コーダ あいのうたのKachiのレビュー・感想・評価

コーダ あいのうた(2021年製作の映画)
4.5
【音楽映画で初めて聴こえない部分で震えた】

聾唖の家族にいるたった一人の健聴者ルビーが、家族と自己実現との狭間で葛藤する物語。歌がその時々のルビーの感情を代弁し、歌によって導かれるがままに物語は進行する。

秋の音楽祭のシーンは一際印象的だ。二人が歌い出したかと思った刹那、視点がルビーの家族へと転じる。

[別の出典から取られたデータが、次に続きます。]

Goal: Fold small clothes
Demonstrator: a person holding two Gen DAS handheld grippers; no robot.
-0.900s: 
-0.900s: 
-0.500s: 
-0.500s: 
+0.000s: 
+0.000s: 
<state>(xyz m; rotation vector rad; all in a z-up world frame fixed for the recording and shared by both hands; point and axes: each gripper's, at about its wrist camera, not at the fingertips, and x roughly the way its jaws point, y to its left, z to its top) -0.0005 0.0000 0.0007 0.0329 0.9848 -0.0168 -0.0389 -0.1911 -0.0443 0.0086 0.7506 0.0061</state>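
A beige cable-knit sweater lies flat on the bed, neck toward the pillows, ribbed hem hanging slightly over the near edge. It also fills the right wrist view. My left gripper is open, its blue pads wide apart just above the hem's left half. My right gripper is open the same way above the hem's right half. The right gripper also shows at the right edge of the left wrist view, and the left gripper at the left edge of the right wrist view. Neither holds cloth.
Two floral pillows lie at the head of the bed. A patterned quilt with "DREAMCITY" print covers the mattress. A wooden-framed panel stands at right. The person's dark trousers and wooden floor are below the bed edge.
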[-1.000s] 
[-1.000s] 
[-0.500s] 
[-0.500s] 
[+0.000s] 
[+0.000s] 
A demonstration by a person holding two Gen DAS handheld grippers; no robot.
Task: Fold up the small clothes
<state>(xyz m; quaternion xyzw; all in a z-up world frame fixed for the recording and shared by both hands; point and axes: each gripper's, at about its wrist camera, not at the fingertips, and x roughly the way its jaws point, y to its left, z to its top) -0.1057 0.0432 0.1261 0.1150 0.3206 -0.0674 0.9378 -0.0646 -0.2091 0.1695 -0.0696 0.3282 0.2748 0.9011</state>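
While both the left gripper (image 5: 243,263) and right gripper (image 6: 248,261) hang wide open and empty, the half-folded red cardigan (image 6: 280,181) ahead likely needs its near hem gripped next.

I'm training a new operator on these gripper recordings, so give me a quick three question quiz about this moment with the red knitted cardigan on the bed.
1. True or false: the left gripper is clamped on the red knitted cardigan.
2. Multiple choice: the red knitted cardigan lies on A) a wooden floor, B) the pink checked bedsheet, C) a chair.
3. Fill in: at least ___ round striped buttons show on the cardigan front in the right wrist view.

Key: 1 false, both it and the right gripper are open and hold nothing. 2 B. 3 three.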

映画館全体が無音に包まれ私たち鑑賞者は、愛娘(or)妹の好演を周囲の反応から読み取っていく。

ああ、この瞬間に家族全員が彼女の才能を認め、背中を押すことを決めたのだと。

そして迎えたバークリー音楽大学のオーディション。彼女は二階席に闖入した家族へ向けて、旅立ちの歌を高らかに歌う。

手話を交えた歌は、これまでの自分を受け入れ、家族に感謝し、好きなことで勝負をしていく決意の歌に他ならず、そのメッセージを受け取った家族はルビーからの「卒業」に向け動き出す。

ハイスクールの卒業・旅立ちのみならず、聾唖家族の自立の物語でもある本作は、文句の付けようのないお手本のような作品であった。